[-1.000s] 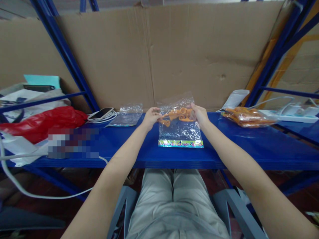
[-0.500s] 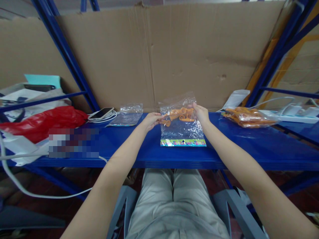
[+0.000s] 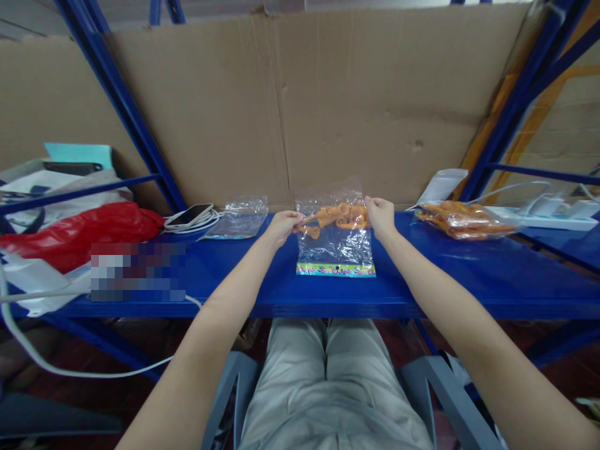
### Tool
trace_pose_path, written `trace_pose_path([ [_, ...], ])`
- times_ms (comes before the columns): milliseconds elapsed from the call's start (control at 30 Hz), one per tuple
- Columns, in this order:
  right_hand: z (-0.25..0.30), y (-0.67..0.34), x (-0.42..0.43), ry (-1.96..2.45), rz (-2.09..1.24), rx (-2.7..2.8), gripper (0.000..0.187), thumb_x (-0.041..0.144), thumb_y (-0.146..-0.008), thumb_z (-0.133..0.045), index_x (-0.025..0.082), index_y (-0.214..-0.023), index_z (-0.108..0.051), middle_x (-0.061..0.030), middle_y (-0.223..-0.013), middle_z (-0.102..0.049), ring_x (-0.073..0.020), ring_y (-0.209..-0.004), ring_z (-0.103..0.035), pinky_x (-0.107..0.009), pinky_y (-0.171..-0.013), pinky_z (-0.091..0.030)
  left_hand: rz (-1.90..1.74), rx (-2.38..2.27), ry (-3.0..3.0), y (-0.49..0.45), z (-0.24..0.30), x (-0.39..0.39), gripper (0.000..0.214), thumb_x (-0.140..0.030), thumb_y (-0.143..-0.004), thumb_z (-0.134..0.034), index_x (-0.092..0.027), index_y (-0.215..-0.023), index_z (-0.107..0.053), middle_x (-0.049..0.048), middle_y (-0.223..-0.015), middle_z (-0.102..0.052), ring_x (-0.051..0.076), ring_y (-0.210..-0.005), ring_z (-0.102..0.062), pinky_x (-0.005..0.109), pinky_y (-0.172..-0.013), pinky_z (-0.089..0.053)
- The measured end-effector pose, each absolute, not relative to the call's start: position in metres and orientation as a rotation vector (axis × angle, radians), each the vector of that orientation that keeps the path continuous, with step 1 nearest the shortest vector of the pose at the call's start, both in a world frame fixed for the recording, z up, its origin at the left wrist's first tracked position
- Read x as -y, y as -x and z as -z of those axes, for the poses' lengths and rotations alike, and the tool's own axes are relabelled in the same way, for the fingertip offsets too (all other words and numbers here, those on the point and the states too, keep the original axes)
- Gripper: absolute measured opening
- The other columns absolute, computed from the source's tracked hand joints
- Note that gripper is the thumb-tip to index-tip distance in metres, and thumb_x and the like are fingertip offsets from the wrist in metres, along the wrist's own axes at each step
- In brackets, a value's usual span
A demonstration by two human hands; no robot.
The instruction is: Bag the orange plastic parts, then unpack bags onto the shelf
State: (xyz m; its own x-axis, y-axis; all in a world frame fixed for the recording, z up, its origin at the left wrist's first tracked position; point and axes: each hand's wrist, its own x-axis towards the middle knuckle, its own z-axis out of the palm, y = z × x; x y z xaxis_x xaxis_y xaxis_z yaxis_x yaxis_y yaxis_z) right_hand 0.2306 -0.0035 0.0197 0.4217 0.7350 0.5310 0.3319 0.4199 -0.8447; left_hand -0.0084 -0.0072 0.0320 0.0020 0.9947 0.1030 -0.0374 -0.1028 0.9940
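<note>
Both hands pinching clear bag, orange pieces showing

From my remote end I'm seeing the left hand [image 3: 282, 228] pinching the left edge of a clear bag [image 3: 334, 247], thumb and fingertips sitting nearly together; whether they're also catching one of the orange pieces [image 3: 344, 214] showing through the plastic, I'm not able to tell. The right hand [image 3: 381, 216] is gripping the right edge, fingers bunching with hardly any gap, tips lying just beside the orange cluster. Bag is spreading flat between both hands over the blue shelf [image 3: 229, 270], its patterned strip [image 3: 335, 270] facing the person; I'm not able to tell if its underside is touching.

Quick tags: second clear bag [image 3: 241, 217] lying left of the left hand, phone [image 3: 195, 214] resting on a coiled white cable [image 3: 206, 223], bagged orange bundle [image 3: 462, 222] sitting right of the right hand, cardboard [image 3: 375, 106] standing behind everything
</note>
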Motion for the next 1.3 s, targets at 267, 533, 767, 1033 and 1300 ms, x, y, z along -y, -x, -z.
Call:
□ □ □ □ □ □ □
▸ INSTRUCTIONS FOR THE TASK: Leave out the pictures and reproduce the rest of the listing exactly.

▸ FINISHED EXERCISE:
[-1.000s] 
[-0.500s] 
[+0.000s] 
### Tool
trace_pose_path, written `trace_pose_path([ [_, ...], ])`
- times_ms (comes before the columns): milliseconds elapsed from the call's start (control at 30 Hz), one per tuple
- Columns, in this order:
  right_hand: z (-0.25..0.30), y (-0.67..0.34), x (-0.42..0.43), ry (-1.96..2.45), rz (-2.09..1.24), rx (-2.7..2.8), gripper (0.000..0.187), thumb_x (-0.041..0.144), thumb_y (-0.146..-0.008), thumb_z (-0.133..0.045), index_x (-0.025..0.082), index_y (-0.214..-0.023), index_z (-0.108..0.051), middle_x (-0.061..0.030), middle_y (-0.223..-0.013), middle_z (-0.102..0.049), ring_x (-0.073..0.020), ring_y (-0.209..-0.004), ring_z (-0.103..0.035), pinky_x (-0.107..0.009), pinky_y (-0.171..-0.013), pinky_z (-0.091..0.030)
  left_hand: rz (-1.90..1.74), rx (-2.38..2.27), ry (-3.0..3.0), y (-0.49..0.45), z (-0.24..0.30), x (-0.39..0.39), gripper (0.000..0.214), thumb_x (-0.140..0.030), thumb_y (-0.143..-0.004), thumb_z (-0.134..0.034), index_x (-0.092..0.027), index_y (-0.215..-0.023), index_z (-0.107..0.053), middle_x (-0.049..0.048), middle_y (-0.223..-0.015), middle_z (-0.102..0.052), ring_x (-0.051..0.076), ring_y (-0.210..-0.005), ring_z (-0.102..0.062), pinky_x (-0.005..0.109), pinky_y (-0.172..-0.013), pinky_z (-0.089..0.053)
- The measured end-effector pose, each absolute, not relative to the call's start: position in metres and orientation as a rotation vector (axis × angle, radians), each the vector of that orientation that keeps the path continuous, with step 1 nearest the shortest vector of the pose at the call's start, both in a world frame fixed for the recording, z up, its origin at the left wrist's first tracked position
- Read x as -y, y as -x and z as -z of those axes, for the poses' lengths and rotations alike, and the tool's own axes are relabelled in the same way, for the fingertip offsets too (all other words and numbers here, those on the point and the states too, keep the original axes)
- Gripper: absolute measured opening
- The other columns absolute, computed from the source's tracked hand joints
- Note that gripper is the thumb-tip to index-tip distance in metres, and thumb_x and the like are fingertip offsets from the wrist in metres, along the wrist's own axes at each step
- In brackets, a value's usual span
A demonstration by two human hands; no robot.
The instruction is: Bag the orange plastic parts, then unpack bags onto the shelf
State: (xyz m; its own x-axis, y-axis; all in a world frame fixed for the recording, z up, its origin at the left wrist's first tracked position; point and axes: each hand's wrist, its own x-axis towards the middle knuckle, its own z-axis out of the palm, y = z × x; x y z xaxis_x xaxis_y xaxis_z yaxis_x yaxis_y yaxis_z) right_hand 0.2306 -0.0035 0.0197 0.4217 0.7350 0.5310 0.3319 0.4199 -0.8447; left_hand -0.0084 -0.0072 0.0320 0.0020 0.9947 0.1030 -0.0374 -0.1028 0.9940
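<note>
Both hands pinching clear bag, orange pieces showing

From my remote end I'm seeing the left hand [image 3: 282, 228] pinching the left edge of a clear bag [image 3: 334, 247], thumb and fingertips sitting nearly together; whether they're also catching one of the orange pieces [image 3: 344, 214] showing through the plastic, I'm not able to tell. The right hand [image 3: 381, 216] is gripping the right edge, fingers bunching with hardly any gap, tips lying just beside the orange cluster. Bag is spreading flat between both hands over the blue shelf [image 3: 229, 270], its patterned strip [image 3: 335, 270] facing the person; I'm not able to tell if its underside is touching.

Quick tags: second clear bag [image 3: 241, 217] lying left of the left hand, phone [image 3: 195, 214] resting on a coiled white cable [image 3: 206, 223], bagged orange bundle [image 3: 462, 222] sitting right of the right hand, cardboard [image 3: 375, 106] standing behind everything
</note>
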Motion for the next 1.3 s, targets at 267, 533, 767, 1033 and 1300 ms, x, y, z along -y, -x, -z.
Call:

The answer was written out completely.